Rise is more concisely ordered in some ways than The Plucking Shed, but no less vivid and memorable in facing quandaries and uncertainties. For McEvoy, observing – for that is all one should do – natural life, not wrought with human structures but certainly so affected – is what makes her life bearable, or at least that’s the message throughout these poems, succinctly crafted, sculpted (as Sigrid Bergie might say), to fit recognition, understanding, and in the end our admiration. Here is the entirety of “Magpie”:
Outside my window
he’s a pure sun in an aura of black.
Brilliance pings from his feathers,
blinds me, shrinks my room
Later in this second collection, there is the “Nuala” sequence, about a small girl in her mother’s company who is learning the limits of what she can have and experience. McEvoy captures this frustration convincingly, as in the opening lines of “The Balloon Man” – the child doesn’t see danger, but her mother does:
She stops to look at the man
twisting balloons into animal shapes.
She tugs her mother’s arm:
What? Snaps her mother whose mind’s
on shopping and the fearful price
of children’s shoes . . . .
McEvoy also plumbs the vortex of a single woman living alone – more than just an empty nest “syndrome” but both a horror and a freedom, as if leaving her house and just walking in the woods for a spell, not being home, could alarm the neighbors. The sequences of “Almond Street” poems evoke this plurality of oneness very well, at least to this critic’s American sensibility.
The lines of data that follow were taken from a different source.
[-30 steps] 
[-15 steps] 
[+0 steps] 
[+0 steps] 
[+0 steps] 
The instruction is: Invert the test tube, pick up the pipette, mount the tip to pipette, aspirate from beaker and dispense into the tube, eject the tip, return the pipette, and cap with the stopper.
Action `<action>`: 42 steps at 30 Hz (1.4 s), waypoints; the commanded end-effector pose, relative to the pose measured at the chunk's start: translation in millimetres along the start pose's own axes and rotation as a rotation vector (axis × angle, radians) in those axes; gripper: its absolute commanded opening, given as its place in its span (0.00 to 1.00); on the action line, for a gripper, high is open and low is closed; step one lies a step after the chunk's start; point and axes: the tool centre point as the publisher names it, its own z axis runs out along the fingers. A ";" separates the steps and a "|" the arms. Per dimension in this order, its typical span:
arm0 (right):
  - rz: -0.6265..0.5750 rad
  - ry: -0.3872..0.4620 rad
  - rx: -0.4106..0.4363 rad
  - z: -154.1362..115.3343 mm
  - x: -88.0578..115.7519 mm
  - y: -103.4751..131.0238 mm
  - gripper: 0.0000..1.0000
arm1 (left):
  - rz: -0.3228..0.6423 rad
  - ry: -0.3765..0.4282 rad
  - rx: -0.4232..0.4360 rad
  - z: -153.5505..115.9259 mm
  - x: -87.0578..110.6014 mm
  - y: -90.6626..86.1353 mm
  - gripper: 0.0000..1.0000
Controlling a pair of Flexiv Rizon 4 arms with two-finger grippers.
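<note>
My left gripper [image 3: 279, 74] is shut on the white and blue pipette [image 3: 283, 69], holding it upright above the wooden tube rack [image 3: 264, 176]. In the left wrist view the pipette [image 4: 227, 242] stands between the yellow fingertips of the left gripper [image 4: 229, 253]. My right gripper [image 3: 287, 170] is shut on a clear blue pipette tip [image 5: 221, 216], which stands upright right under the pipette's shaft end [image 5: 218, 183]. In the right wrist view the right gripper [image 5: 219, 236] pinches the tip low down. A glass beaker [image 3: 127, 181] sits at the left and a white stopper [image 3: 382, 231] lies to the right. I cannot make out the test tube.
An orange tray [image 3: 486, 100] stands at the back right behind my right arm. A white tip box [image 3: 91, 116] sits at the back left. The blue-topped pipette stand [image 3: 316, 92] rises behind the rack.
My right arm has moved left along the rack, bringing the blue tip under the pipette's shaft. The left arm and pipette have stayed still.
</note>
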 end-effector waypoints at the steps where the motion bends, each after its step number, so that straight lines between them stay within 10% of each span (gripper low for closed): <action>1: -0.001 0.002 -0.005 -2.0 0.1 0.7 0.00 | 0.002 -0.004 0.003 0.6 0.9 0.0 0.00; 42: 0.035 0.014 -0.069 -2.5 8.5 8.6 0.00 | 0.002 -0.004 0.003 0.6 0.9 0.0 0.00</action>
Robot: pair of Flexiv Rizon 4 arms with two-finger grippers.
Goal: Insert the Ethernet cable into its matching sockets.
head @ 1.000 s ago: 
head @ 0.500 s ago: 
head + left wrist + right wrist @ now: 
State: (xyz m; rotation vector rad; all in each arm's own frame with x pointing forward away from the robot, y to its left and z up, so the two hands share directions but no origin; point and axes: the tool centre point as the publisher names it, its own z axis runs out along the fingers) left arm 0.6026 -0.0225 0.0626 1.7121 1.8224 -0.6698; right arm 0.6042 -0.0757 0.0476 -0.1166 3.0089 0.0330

In sum, then, both The Plucking Shed and Rise give ample testimony, if such could be said, of a significant poet – Gill McEvoy – living in non-London England, one who has married, raised children to adulthood, been widowed, survived cancer – at least for now – and has written masterfully about her life and those of others, characters in a novel or play of poetry – for that’s what good depictions are, essentially: how to describe this journey of life from childhood through adulthood and trying to keep death at bay, and writing delicious poems not always mellifluous or delicate, but facing difficulties head on. Would that we all had such courage!